Getting to Cirq 1.0 is the culmination of a large amount of hard work by hundreds of contributors from Google, industry, and academia. We have been running a weekly meeting, called the “Cirq Cync”, for over four years where community members gather to discuss work on Cirq, bugs, and to generally tell terrible but amusing quantum programming jokes. We’re proud of this inclusive community, and we’ve been particularly happy to see the growth of many software developers into quantum computing experts, and quantum computing experts into solid software developers. One of our contributors, Victory Omole, won the 2021 Witteck Quantum Prize for Open Source Software. Way to go Victory!

The first commit to Cirq on GitHub (an internal version of Cirq at Google existed prior to this) was on Dec 19, 2017 by Craig Gidney, and we publicly announced Cirq in July of 2018. 3,200+ commits later to the GitHub repo, in the hands of the team at Google and the Cirq community, we’ve seen Cirq help accomplish some amazing things:
  • Cirq is the lingua franca that Google’s hardware team uses to write quantum programs that run on Google’s quantum computing hardware.

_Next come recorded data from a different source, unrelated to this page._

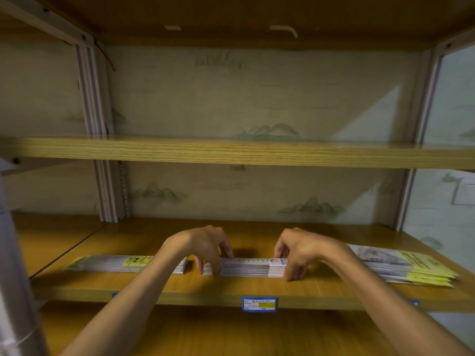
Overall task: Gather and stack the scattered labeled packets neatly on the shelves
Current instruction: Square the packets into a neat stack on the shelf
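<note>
Print on every packet label is too blurred to read. The text on the small blue-framed shelf tag [259,303], fixed to the front edge of the wooden middle shelf board [154,286], is also illegible. Your forearms cover part of what lies on the shelf. Both elbows are cut off at the lower frame edge.

Your left hand [205,249] reaches in palm down, wrist slightly raised. Its fingers curl over the left end of the central stack of flat white packets with dark striped edges [246,268]. Your right hand [299,251] mirrors it on the right end, fingertips down the front face and touching the board. Each grip is narrow and closed on that stack, one hand per end. Whether the thumbs press the back edge, I cannot tell.

The central stack lies flat on the middle shelf board, just behind the blue-framed tag, long side parallel to the front edge.

Left of the tag, a second flat pile of white packets with yellow labels [126,263] lies on the same board. Its right end passes under your left forearm and stops near the central stack. Right of the tag, a fanned pile of white and yellow packets [411,268] lies on the board, edges uneven, partly behind your right wrist.

Above the tag, the upper wooden shelf board [231,152] shows nothing visible from this low angle.
</note>
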`<action>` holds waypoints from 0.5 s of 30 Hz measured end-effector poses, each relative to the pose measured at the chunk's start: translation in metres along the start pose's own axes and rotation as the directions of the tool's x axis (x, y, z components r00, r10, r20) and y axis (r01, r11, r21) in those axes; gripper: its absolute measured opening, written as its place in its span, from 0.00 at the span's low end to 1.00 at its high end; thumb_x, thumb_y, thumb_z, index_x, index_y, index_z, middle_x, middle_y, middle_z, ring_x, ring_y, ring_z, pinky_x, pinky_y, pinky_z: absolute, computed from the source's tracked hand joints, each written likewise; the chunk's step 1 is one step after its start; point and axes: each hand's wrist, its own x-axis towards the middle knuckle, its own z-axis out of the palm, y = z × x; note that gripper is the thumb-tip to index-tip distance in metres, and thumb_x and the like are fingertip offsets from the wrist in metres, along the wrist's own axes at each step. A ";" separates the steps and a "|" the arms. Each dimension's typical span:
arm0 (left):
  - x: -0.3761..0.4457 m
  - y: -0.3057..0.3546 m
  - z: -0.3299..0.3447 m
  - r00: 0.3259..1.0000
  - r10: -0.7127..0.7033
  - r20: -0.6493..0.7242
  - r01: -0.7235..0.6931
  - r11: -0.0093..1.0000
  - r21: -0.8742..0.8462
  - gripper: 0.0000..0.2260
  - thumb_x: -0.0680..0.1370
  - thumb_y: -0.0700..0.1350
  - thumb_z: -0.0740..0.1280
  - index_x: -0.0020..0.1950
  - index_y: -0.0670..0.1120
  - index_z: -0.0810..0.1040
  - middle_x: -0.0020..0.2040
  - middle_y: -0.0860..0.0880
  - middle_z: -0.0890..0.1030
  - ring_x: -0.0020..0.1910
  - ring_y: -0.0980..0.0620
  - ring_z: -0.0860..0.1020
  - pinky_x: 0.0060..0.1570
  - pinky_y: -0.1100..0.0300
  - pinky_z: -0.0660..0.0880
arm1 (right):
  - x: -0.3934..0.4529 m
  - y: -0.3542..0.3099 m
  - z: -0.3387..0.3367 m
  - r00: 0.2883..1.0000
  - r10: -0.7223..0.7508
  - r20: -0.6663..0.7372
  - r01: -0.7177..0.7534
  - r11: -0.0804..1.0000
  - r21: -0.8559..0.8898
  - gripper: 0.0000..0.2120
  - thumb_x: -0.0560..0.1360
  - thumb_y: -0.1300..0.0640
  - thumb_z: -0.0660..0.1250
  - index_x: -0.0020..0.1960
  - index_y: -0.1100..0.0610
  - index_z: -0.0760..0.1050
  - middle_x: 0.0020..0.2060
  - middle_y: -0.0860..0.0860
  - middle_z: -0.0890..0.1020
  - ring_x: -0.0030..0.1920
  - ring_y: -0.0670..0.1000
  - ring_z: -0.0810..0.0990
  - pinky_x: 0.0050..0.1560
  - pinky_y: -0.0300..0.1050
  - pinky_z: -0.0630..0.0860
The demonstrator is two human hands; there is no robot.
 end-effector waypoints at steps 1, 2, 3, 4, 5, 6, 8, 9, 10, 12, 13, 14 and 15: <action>-0.001 0.000 0.000 1.000 0.005 0.003 -0.005 1.000 -0.004 0.25 0.71 0.34 0.76 0.67 0.47 0.78 0.55 0.54 0.77 0.53 0.46 0.80 0.38 0.59 0.82 | 0.000 0.000 0.000 1.000 0.004 0.001 -0.004 1.000 -0.001 0.20 0.69 0.65 0.77 0.58 0.56 0.76 0.53 0.52 0.80 0.47 0.53 0.84 0.45 0.44 0.84; -0.001 0.000 0.000 1.000 0.009 0.003 -0.009 1.000 -0.009 0.25 0.71 0.35 0.76 0.67 0.47 0.78 0.55 0.54 0.77 0.53 0.46 0.80 0.38 0.59 0.82 | 0.000 0.001 0.000 1.000 0.006 0.001 -0.006 1.000 -0.005 0.20 0.69 0.65 0.77 0.58 0.56 0.76 0.54 0.52 0.79 0.47 0.52 0.84 0.45 0.44 0.84; -0.001 -0.001 0.000 1.000 0.011 0.002 -0.011 1.000 -0.014 0.26 0.71 0.35 0.76 0.67 0.47 0.78 0.56 0.54 0.77 0.53 0.46 0.80 0.38 0.59 0.82 | 0.000 0.001 0.000 1.000 0.006 0.000 -0.006 1.000 -0.013 0.21 0.69 0.65 0.77 0.58 0.56 0.76 0.54 0.52 0.79 0.47 0.52 0.83 0.45 0.44 0.84; -0.001 -0.001 0.000 1.000 0.011 -0.002 -0.011 1.000 -0.020 0.26 0.71 0.35 0.76 0.67 0.48 0.78 0.56 0.54 0.77 0.54 0.46 0.80 0.38 0.59 0.82 | 0.000 0.002 0.000 1.000 0.006 -0.003 -0.006 1.000 -0.020 0.21 0.69 0.66 0.77 0.59 0.56 0.76 0.53 0.51 0.79 0.47 0.52 0.83 0.44 0.44 0.84; -0.001 -0.002 0.001 1.000 0.011 -0.008 -0.011 1.000 -0.021 0.26 0.71 0.36 0.77 0.67 0.48 0.78 0.56 0.54 0.77 0.53 0.46 0.80 0.37 0.59 0.82 | 0.001 0.002 0.000 1.000 0.005 -0.006 -0.005 1.000 -0.024 0.21 0.69 0.66 0.77 0.59 0.56 0.76 0.53 0.51 0.79 0.46 0.52 0.83 0.44 0.44 0.84; 0.000 -0.002 0.002 1.000 0.013 -0.014 -0.013 1.000 -0.019 0.26 0.71 0.36 0.76 0.67 0.48 0.78 0.56 0.54 0.77 0.53 0.46 0.80 0.36 0.60 0.81 | 0.001 0.002 0.000 1.000 0.002 -0.007 -0.002 1.000 -0.027 0.21 0.69 0.65 0.77 0.59 0.56 0.76 0.53 0.51 0.79 0.46 0.52 0.83 0.45 0.44 0.84; 0.001 -0.004 0.003 0.999 0.026 -0.025 -0.026 1.000 -0.003 0.25 0.72 0.37 0.76 0.67 0.49 0.78 0.55 0.54 0.76 0.52 0.47 0.81 0.36 0.61 0.81 | 0.003 0.002 0.000 1.000 -0.004 -0.003 0.004 0.999 -0.037 0.20 0.69 0.65 0.77 0.59 0.57 0.77 0.54 0.52 0.79 0.47 0.52 0.83 0.45 0.45 0.84; 0.001 -0.004 0.004 0.999 0.032 -0.029 -0.032 0.999 0.002 0.24 0.72 0.37 0.76 0.67 0.49 0.78 0.55 0.55 0.77 0.52 0.47 0.81 0.36 0.61 0.81 | 0.003 0.002 0.000 1.000 -0.002 -0.001 0.002 0.999 -0.038 0.20 0.69 0.65 0.77 0.59 0.57 0.76 0.54 0.52 0.79 0.47 0.52 0.83 0.45 0.45 0.84; 0.001 -0.005 0.004 0.999 0.036 -0.032 -0.036 0.999 0.003 0.24 0.72 0.37 0.76 0.67 0.49 0.79 0.55 0.55 0.77 0.52 0.47 0.81 0.37 0.61 0.81 | 0.004 0.003 0.000 1.000 0.002 0.001 -0.002 0.999 -0.035 0.21 0.69 0.65 0.77 0.59 0.57 0.76 0.54 0.52 0.79 0.47 0.52 0.83 0.45 0.45 0.84; 0.001 -0.006 0.004 0.999 0.036 -0.031 -0.036 0.999 -0.012 0.24 0.72 0.37 0.76 0.66 0.49 0.79 0.54 0.56 0.77 0.52 0.47 0.81 0.38 0.60 0.81 | 0.004 0.004 0.000 1.000 0.007 0.006 -0.007 1.000 -0.029 0.21 0.69 0.65 0.77 0.59 0.57 0.76 0.54 0.52 0.80 0.46 0.52 0.84 0.45 0.44 0.84; 0.000 -0.007 0.003 0.999 0.032 -0.029 -0.033 0.999 -0.027 0.24 0.71 0.37 0.77 0.66 0.49 0.79 0.54 0.56 0.77 0.52 0.47 0.81 0.38 0.60 0.81 | 0.004 0.005 0.001 1.000 0.008 0.006 -0.007 1.000 -0.028 0.21 0.69 0.65 0.77 0.59 0.57 0.76 0.54 0.52 0.80 0.46 0.52 0.83 0.45 0.44 0.84; -0.001 -0.007 0.003 0.999 0.027 -0.026 -0.028 0.999 -0.044 0.24 0.71 0.37 0.77 0.65 0.49 0.79 0.54 0.55 0.77 0.52 0.46 0.81 0.38 0.60 0.81 | 0.004 0.006 0.001 1.000 0.008 0.005 -0.008 1.000 -0.028 0.21 0.69 0.65 0.77 0.59 0.56 0.76 0.54 0.52 0.79 0.47 0.52 0.83 0.44 0.44 0.84; -0.001 -0.007 0.002 0.999 0.022 -0.023 -0.023 0.998 -0.058 0.24 0.71 0.37 0.77 0.65 0.49 0.79 0.54 0.55 0.77 0.53 0.46 0.81 0.38 0.60 0.81 | 0.004 0.006 0.001 1.000 0.010 0.004 -0.010 1.000 -0.025 0.21 0.69 0.65 0.77 0.59 0.56 0.76 0.54 0.52 0.79 0.47 0.52 0.83 0.44 0.44 0.84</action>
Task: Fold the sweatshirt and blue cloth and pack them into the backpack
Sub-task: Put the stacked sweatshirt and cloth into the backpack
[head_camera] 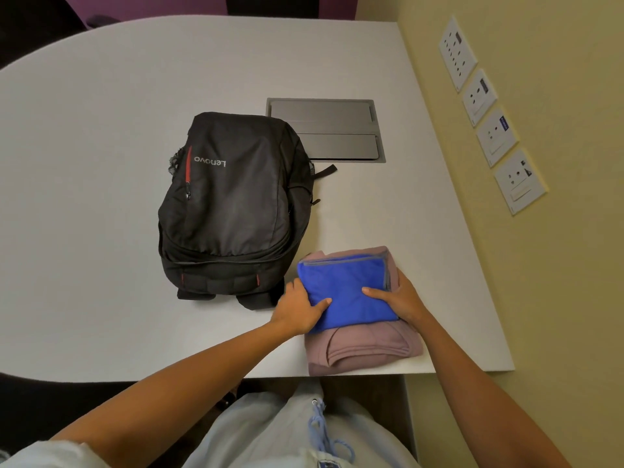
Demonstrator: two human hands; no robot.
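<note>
— What's around you on the desk [101, 163]?

— A black backpack [233, 204] lies flat on its back just left of my pile, front panel up, the Lenovo lettering upside down to me. Behind it, set into the desktop, is a grey metal cable hatch [332, 130] with its flaps shut; one backpack strap end lies just at its near edge. On the wall to my right runs a row of white socket plates [489, 119]. Nothing lies between my pile and the backpack except a strip of bare desk.

— Is the backpack open?

— Every zip I can see looks closed, so I can't see anything inside it.

— And the clothes?

— The sweatshirt [364, 352], a dusty mauve, is folded and sits near the desk's front edge. The blue cloth [344, 292], folded into a rough square with grey edging, rests on top of it, leaving the sweatshirt showing in front and behind.

— Your hands?

— My left hand [300, 309] grips the pile's left side, thumb pressed on top of the blue cloth, fingers hidden. My right hand [398, 298] does the same on the right, thumb on the cloth, fingers curled around the edge of the pile.
</note>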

Because of this, we have been able to post open source code in our ReCirq repo for these experiments for anyone to examine and extend. A few highlights of the past few years:
    • “Realizing topologically ordered states on a quantum processor”, K. J. Satzinger et al., Science 374 6572, 1237-1241 (2021) [paper] [ReCirq code]
    • “Information scrambling in quantum circuits”, X. Mi, P. Roushan, C. Quintana et al, Science 374, 6574 1479-1483 (2021) [paper] [ReCirq code]
    • “Hartree-Fock on a superconducting qubit quantum computer”, F. Arute et al., Science 369, 6507 1084--1089 (2020) [paper] [ReCirq code]
  • A healthy community of libraries have now been built on top of Cirq, enabling different quantum computing research areas. These libraries include:
    • TensorFlow Quantum: a tool for exploring quantum machine learning. Using TensorFlow Quantum researchers trained a machine learning model on 30 qubits at a rate of 1.1 petaflops per second (1.1 x 1015 operations per second).
    • OpenFermion: an open source tool for quantum computations involved in chemistry simulations.
    • Pytket (pytkey-cirq): an open source Python tool for optimizing and manipulating quantum circuits.
    • Mitiq: an open source library developed by the non-profit Unitary fund for error mitigation techniques developed by the non-profit Unitary fund.
    • Qsim: a high performance state vector simulator written using AVX/FMA vectorized instructions with optional GPU acceleration. qsimcirq is the Cirq interface one can use to access qsim from Cirq.
  • Numerous quantum computing cloud services from companies in the industry have also integrated/standardized Cirq. Programs written in Cirq can be used to run through AQT, IonQ, Pascal, Rigetti, and IQM vendors. In addition, Cirq can be used on Azure Quantum to run on the hardware supported by Azure Quantum. Finally, one can get realistic noise simulations of Google’s quantum computing hardware using our newly released Quantum Virtual Machine.
  • Cirq is not just for stuffy research. Cirq has also been used to help develop Quantum Chess, a version of chess that uses superposition and entanglement. This notebook shows you how the game of Quantum Chess can be programmed using Cirq.
Cirq moving to its first full version does not just come with new features (see 1.0 release notes), but also with more guarantees about stability. Cirq uses semantic versioning, which means that future point release of Cirq will be compatible with the full version release. For example, version 1.1 of Cirq will not introduce breaking changes to Cirq’s interfaces from version 1.0; only at major version bumps (from 1.x to 2.0, for example) will breaking changes occur.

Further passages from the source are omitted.